The MCC committee also decided not to change the ball-tampering law despite the recent controversy involving South Africa skipper Faf du Plessis. The SA stand-in skipper was fined his entire match fee after being punished during the recent Test series in Australia. He has appealed, raising objections over the rule’s consistency, and it will be heard on December 19.
The MCC recommendations will become law if approved by its main committee. The rules are likely to come into effect in October next year.
CURB THE HITTING
The MCC world cricket committee headed by former England skipper, Mike Brearley, recommended on Wednesday that the width of the bat’s edge be restricted to a maximum of 40mm and depth to a maximum 67mm.
Former Australia skipper Ricky Ponting, a member of the MCC committee, said the restriction on bat size was due to concerns over even mishits going to the fence.
“Over 60 per cent of the current players were concerned about where the size of the bat is going. We don’t want to take the game into the 1950s or 1960s. The average edge size of the bat is between 38 and 42mm. There are exceptions to this as some players use edge size in excess of 50mm. We were worried about the extremes of it.
“When we talk about bat size, it is about bringing balance between bat and ball. In the last few years, we feel it has gone in favour of the batsmen. It is more about mishits off the toe of the bat or the leading edge of the bat going for six. One of the concerns was that the middle of the bat was increasingly getting bigger and bigger,” Ponting told a media conference.
The MCC decision has already left several batsmen worried.
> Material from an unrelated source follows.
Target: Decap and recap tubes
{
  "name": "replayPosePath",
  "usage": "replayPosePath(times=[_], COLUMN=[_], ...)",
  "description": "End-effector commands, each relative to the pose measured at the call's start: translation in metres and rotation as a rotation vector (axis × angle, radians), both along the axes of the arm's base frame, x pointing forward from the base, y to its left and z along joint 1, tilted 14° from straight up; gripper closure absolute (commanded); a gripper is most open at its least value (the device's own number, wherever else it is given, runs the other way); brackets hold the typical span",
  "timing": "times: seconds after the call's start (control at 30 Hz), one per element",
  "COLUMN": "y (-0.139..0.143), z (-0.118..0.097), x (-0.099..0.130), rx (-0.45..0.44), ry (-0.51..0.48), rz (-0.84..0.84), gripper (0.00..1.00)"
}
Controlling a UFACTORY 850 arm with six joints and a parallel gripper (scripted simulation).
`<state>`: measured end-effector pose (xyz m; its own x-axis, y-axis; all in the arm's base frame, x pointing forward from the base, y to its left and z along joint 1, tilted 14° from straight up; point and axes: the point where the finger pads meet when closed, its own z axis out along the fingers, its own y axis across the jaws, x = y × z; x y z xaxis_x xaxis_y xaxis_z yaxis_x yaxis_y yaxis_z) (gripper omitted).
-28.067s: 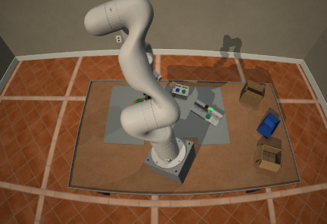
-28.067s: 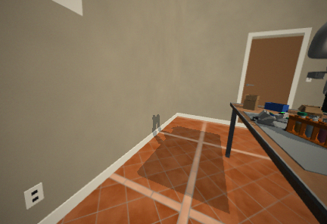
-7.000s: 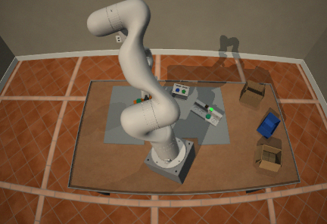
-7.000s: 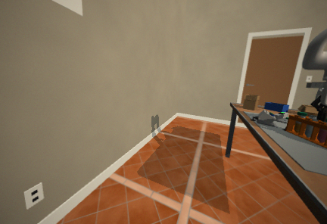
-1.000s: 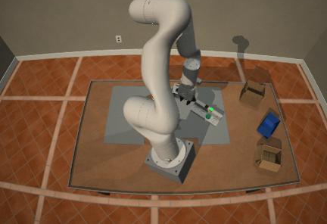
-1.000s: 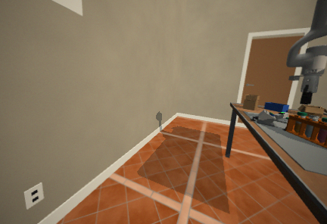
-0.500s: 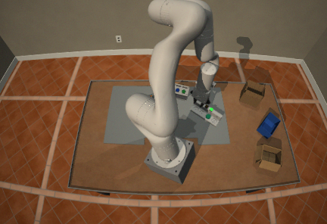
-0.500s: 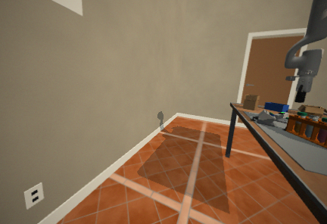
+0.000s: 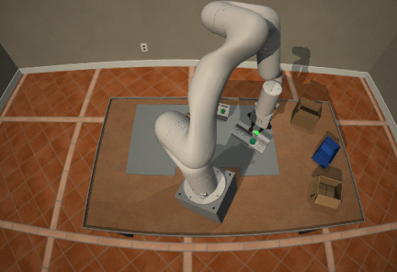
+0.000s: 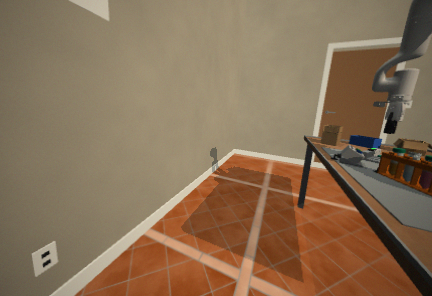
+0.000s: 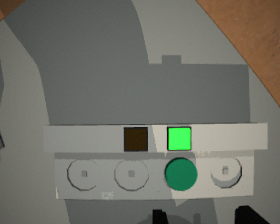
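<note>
The cap tray [image 11: 91, 138] [image 9: 264, 138] fills the middle of the wrist view. A green cap [image 11: 181, 174] [image 9: 253, 141] lies in nest 3. Nest 1 [image 11: 84, 174], nest 2 [image 11: 131, 174] and nest 4 [image 11: 225, 171] are empty. The green lamp [image 11: 179, 139] [image 9: 256, 132] is lit; the amber lamp [image 11: 135, 139] is dark. My gripper [image 11: 203, 216] [image 10: 390, 129] is partly open and empty, above the tray's near side. The orange decapping station [image 10: 407, 169] holds tubes; green caps [image 10: 399, 150] show on top, but not every tube top is visible.
The key housing [image 9: 222, 116] with the green key [image 9: 223, 110] stands left of the tray; the arm hides its blue key. A blue bin [image 9: 326, 152] and two cardboard boxes [image 9: 306, 112] [image 9: 327, 191] stand at the table's right side.
</note>
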<state>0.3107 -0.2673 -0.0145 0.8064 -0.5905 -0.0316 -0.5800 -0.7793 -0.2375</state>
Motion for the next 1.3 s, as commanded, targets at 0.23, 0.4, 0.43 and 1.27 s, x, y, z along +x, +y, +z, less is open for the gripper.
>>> replayPosePath(times=[0.23,0.4,0.43,1.27], y=[-0.01,-0.004,-0.003,0.018], z=[-0.007,-0.032,-0.037,-0.128], x=[0.001,0.003,0.004,0.014], rx=[0.011,0.011,0.011,0.011], ry=[0.013,0.013,0.013,0.013], rz=[0.004,0.004,0.004,0.004], gripper=[0.54,0.54,0.54,0.54])
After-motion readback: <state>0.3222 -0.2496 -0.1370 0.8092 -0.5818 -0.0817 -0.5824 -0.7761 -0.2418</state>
“I have received a few messages from cricketers about their concerns (over) limiting their equipment. We just want to make the game fairer. Some of the edges which would have gone for a boundary or six might not go as far now. If you are good enough to consistently hit the ball in the middle then you are going to clear the ball easily. The likes of MS Dhoni, Kieron Pollard, they are naturally strong cricketers and have got nothing to worry about. May be guys who are not physically stronger have got away with excessively big bats. It is those guys who will probably face the difference,” the former Australia skipper said.
REIN IN PLAYERS
The committee justified introduction of card to discipline players. Its chief Brearley said: “There was a survey done among umpires and 40 percent of them said they are considering giving up the game or giving up umpiring because of verbal abuse. Anecdotal evidence from people familiar with leagues in parts of England say the behaviour has got worse. Umpires have to be respected and given the best possible chance and I think cricket is the only game in which there isn’t this possibility of an in-match punishment or deterrent.”
Raja said: “It is the second tier and third tier that are causing a lot of stress, the club matches and lower tier games. So, it was felt something had to be done at that level particularly, and the top level as well.”
Ponting, however, does not think the new rules will take away characters from the game. “Those characters would still show on the international stage. The reason we are talking about making significant changes to lower level cricket is because it has gone completely out of hand.”
TAMPERING LAWS STAY
The committee decided not to touch the ball-tampering laws. Du Plessis, fined his entire match fee for using mint-mixed saliva to shine the ball in the Hobart Test against Australia, has vehemently opposed the decision. Some of his team mates have argued that players always chew gum or eat mint.
“The committee was unanimous that we needn’t tinker with the laws. It is pretty clear and straightforward. That case (of Faf du Plessis) has been debated,” said ex-Pakistan skipper and panel member, Ramiz Raja.
Raja, however, unwittingly admitted the Pakistan team did tamper the ball. “Frankly, I was a little surprised to know you can lick the mint and apply the saliva on the ball and reverse swing it. It was new for me because we were brought up just scratching the ball,” said Raja, as the room burst into laughter.